[Problem to work on] Only one stretch of the data is wanted: the line containing "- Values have", the line containing "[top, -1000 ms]", and every line between them, copied exactly.

[Provided data]
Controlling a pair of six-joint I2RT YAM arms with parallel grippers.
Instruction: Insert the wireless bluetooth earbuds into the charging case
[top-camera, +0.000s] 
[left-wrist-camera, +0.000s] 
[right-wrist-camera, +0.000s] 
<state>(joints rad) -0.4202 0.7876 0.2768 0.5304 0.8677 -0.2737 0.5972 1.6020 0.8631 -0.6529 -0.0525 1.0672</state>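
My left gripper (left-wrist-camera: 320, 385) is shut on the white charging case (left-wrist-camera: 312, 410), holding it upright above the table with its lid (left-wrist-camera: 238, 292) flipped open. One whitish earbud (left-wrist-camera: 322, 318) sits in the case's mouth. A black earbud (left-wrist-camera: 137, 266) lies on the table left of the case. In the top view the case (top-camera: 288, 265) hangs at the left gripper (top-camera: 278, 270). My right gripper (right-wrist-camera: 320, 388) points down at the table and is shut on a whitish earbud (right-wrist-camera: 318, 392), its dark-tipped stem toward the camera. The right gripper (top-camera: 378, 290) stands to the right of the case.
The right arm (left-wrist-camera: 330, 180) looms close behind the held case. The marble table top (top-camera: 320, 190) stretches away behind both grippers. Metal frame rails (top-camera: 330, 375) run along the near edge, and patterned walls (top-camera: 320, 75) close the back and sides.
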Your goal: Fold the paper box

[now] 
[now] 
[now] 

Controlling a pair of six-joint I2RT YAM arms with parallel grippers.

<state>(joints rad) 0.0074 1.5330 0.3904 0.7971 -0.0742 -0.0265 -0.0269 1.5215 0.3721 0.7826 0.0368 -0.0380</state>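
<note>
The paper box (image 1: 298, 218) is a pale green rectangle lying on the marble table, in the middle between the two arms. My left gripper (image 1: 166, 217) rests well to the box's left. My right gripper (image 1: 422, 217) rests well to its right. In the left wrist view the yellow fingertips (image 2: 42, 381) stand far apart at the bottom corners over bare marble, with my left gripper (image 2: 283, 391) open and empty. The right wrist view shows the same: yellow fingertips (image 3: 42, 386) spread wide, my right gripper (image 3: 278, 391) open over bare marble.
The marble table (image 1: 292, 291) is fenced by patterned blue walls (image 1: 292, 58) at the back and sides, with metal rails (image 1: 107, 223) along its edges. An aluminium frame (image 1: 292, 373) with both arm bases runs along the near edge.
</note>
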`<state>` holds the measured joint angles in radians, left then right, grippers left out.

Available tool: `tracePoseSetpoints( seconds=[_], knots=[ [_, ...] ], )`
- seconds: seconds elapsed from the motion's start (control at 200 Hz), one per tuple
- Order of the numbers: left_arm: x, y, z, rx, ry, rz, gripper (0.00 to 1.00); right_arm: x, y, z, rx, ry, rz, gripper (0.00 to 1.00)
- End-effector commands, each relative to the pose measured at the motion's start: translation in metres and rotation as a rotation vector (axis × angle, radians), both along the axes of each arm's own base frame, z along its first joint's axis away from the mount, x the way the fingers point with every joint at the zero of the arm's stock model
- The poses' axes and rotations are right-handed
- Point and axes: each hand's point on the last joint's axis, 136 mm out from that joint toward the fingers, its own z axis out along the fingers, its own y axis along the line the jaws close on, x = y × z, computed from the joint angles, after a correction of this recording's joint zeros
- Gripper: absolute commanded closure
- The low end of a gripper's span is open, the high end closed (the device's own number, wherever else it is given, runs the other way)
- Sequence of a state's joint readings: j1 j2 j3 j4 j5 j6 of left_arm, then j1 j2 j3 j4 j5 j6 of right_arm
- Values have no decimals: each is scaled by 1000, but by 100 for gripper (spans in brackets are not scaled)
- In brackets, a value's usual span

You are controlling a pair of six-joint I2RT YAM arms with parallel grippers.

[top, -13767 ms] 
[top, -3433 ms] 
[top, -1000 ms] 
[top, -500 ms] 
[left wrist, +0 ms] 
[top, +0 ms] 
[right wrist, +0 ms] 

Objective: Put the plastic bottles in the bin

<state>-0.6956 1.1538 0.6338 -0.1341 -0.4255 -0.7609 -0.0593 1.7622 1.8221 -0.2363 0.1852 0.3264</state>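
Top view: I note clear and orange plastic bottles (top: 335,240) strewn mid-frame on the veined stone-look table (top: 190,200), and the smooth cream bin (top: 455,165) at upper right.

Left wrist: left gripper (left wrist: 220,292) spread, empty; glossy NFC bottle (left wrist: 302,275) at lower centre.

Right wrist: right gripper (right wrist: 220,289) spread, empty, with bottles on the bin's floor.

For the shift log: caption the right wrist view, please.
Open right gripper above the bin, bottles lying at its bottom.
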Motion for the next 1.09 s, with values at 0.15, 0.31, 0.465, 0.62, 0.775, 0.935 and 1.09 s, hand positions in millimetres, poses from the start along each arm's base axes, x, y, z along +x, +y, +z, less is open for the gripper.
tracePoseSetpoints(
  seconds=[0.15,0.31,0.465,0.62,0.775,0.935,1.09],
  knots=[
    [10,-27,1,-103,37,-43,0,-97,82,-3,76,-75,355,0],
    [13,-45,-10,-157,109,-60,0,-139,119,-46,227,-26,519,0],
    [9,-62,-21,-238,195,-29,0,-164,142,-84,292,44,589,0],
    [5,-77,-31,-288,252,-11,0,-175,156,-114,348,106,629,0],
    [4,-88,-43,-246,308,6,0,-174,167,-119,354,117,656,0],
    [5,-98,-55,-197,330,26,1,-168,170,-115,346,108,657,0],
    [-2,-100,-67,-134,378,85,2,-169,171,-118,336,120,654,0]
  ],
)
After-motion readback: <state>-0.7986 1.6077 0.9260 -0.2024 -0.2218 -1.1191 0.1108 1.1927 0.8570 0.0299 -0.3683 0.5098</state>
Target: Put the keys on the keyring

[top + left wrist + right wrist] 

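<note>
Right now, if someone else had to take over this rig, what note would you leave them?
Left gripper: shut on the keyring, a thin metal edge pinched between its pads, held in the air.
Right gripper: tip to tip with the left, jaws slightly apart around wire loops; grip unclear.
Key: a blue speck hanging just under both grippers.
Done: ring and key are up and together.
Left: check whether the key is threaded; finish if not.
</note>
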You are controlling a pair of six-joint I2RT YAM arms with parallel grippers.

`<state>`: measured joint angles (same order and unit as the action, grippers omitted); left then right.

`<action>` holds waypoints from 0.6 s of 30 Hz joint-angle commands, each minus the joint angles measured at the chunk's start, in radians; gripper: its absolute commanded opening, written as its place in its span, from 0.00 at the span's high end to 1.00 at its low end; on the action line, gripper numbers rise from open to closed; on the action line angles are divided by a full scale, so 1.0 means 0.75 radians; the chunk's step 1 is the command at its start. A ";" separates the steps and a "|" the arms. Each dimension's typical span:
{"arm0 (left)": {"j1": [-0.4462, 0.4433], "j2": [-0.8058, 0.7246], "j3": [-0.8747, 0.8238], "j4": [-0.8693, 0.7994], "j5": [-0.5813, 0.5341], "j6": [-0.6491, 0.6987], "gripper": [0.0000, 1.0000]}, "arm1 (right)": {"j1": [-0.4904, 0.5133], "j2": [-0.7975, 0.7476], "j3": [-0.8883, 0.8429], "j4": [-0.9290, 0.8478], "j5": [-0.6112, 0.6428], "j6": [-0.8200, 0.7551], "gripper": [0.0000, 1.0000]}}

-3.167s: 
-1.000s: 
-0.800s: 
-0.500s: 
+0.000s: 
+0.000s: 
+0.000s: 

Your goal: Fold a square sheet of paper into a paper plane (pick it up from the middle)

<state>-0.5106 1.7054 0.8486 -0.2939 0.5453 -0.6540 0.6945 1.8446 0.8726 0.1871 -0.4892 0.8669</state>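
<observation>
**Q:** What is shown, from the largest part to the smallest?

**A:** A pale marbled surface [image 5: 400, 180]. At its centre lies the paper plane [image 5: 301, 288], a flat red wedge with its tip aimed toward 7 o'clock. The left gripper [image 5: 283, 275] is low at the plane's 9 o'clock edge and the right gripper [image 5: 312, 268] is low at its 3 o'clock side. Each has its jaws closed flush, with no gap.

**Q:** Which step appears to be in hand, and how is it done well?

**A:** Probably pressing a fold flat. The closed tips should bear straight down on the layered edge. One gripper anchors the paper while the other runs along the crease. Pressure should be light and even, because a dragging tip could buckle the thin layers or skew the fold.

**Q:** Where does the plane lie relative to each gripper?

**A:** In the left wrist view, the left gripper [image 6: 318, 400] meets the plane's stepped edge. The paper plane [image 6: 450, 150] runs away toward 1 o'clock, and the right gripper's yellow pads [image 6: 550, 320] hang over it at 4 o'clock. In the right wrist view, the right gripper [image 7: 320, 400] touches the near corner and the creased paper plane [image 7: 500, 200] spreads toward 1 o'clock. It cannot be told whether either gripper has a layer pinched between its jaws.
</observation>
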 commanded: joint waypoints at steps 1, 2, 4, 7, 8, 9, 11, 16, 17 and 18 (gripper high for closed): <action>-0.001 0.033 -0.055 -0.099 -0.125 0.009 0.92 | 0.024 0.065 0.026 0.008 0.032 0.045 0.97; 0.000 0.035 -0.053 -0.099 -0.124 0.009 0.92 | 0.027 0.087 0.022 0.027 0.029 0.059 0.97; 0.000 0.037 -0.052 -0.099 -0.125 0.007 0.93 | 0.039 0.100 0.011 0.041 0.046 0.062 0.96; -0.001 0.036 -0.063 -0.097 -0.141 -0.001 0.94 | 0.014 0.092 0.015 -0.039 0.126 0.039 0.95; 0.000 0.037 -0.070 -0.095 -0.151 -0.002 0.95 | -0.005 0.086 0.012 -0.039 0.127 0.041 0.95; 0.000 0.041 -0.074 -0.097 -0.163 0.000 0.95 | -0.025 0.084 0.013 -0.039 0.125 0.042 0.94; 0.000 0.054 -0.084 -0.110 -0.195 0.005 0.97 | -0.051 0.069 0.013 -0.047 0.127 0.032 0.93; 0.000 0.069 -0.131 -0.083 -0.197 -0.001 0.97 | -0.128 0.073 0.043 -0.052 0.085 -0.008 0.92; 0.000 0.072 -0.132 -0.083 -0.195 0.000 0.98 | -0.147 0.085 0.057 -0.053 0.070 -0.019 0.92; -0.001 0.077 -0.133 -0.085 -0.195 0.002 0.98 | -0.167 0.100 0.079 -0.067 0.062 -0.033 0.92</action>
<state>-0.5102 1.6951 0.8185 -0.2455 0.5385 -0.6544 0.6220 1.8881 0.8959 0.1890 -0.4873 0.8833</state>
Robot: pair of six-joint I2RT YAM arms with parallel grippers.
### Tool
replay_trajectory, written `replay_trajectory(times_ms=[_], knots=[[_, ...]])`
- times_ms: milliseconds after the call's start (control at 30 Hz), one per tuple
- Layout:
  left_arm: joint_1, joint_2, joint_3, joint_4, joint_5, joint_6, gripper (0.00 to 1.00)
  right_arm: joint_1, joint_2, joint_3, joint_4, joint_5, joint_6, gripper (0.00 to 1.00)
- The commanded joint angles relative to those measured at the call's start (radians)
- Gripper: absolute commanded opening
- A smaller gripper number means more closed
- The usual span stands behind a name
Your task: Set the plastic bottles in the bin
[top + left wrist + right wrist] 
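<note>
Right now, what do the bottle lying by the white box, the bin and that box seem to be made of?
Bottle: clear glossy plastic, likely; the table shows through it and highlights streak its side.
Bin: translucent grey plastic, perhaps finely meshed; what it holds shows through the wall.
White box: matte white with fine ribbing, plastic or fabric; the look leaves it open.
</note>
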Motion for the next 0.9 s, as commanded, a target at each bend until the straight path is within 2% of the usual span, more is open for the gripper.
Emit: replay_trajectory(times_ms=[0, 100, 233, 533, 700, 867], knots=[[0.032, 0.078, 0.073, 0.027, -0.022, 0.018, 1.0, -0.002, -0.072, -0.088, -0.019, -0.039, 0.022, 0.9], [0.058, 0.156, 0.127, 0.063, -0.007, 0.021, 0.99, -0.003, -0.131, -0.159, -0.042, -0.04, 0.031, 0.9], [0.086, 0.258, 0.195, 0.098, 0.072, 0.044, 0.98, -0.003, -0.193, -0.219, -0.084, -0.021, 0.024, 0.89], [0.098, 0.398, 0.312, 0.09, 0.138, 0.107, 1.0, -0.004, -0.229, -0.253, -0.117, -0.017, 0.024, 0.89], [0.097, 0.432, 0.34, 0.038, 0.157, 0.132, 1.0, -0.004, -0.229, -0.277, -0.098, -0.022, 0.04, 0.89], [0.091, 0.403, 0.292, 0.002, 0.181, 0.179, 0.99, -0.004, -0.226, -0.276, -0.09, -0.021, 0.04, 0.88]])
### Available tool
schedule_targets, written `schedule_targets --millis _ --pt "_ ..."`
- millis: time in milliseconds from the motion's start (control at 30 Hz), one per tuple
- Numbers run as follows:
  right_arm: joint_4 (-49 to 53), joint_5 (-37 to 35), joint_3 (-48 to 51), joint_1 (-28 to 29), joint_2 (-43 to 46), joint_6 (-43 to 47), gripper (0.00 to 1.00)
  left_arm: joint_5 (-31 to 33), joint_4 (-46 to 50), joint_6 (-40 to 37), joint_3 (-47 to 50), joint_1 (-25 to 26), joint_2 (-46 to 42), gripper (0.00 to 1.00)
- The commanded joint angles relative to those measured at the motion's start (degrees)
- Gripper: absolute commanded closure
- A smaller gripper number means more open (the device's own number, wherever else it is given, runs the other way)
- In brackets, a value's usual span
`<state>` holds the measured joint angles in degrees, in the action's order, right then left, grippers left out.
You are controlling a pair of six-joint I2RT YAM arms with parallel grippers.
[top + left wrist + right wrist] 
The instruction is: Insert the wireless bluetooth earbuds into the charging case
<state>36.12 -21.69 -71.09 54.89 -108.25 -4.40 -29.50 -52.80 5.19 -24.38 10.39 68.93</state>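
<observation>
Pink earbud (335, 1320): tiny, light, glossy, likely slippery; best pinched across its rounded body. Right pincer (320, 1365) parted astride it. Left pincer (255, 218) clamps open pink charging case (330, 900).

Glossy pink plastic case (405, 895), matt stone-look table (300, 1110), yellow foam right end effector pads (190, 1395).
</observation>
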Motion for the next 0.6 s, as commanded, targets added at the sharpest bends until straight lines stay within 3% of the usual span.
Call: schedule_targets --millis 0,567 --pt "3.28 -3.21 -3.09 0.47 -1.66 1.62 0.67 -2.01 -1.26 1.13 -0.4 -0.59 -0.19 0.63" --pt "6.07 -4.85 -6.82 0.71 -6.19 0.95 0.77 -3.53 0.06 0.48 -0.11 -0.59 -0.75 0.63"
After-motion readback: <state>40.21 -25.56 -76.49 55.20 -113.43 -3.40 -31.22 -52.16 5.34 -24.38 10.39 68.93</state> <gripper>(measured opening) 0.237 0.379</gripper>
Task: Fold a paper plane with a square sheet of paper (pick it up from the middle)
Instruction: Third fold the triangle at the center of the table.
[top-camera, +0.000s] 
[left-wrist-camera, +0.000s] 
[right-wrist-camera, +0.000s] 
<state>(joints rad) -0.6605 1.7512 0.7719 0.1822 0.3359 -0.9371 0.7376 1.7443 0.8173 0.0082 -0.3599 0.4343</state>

[Solution for this exercise]
- Values have no decimals: each is scaled by 1000, but by 100 for gripper (spans in brackets are not scaled)
- In brackets, a value's usual span

You are controlling a pair of six-joint I2RT YAM arms with parallel grippers.

[top, -13767 ms] 
[top, -3433 ms] 
[top, -1000 ms] 

This exercise is finished.